Lines with the word "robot": copy all of them from the entries below.

# [Saved entries]
++++++++++

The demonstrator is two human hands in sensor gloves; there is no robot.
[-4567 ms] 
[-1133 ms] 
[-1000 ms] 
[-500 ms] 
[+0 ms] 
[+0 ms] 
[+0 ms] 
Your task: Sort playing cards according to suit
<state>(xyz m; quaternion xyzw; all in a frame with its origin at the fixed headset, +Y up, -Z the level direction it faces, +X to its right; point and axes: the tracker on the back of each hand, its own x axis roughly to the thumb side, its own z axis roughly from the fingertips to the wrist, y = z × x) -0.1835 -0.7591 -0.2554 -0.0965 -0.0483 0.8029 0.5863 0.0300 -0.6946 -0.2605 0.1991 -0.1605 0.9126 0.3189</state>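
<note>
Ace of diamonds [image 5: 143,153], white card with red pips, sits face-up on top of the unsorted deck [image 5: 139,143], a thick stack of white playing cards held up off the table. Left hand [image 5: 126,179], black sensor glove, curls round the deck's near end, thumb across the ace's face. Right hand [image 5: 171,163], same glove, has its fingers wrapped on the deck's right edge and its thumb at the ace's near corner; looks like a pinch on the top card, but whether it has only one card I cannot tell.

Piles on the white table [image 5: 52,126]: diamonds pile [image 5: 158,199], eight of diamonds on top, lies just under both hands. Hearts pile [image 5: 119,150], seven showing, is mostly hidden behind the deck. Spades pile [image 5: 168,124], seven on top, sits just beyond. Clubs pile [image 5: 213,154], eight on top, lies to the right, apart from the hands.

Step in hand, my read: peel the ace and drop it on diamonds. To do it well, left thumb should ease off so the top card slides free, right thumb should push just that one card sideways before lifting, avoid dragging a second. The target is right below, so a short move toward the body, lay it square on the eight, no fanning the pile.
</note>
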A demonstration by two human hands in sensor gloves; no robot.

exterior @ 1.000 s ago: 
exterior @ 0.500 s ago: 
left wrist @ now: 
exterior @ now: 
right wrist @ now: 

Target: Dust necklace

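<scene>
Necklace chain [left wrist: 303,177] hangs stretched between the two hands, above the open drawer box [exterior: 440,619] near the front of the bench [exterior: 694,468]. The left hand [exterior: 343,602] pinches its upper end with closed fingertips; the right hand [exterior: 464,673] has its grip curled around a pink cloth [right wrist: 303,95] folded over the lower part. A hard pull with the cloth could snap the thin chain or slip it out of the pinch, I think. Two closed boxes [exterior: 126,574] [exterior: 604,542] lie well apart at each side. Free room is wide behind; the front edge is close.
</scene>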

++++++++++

# [SOLUTION]
The demonstrator is two human hands in sensor gloves; there is no robot.
A demonstration by two human hands in sensor gloves; no robot.

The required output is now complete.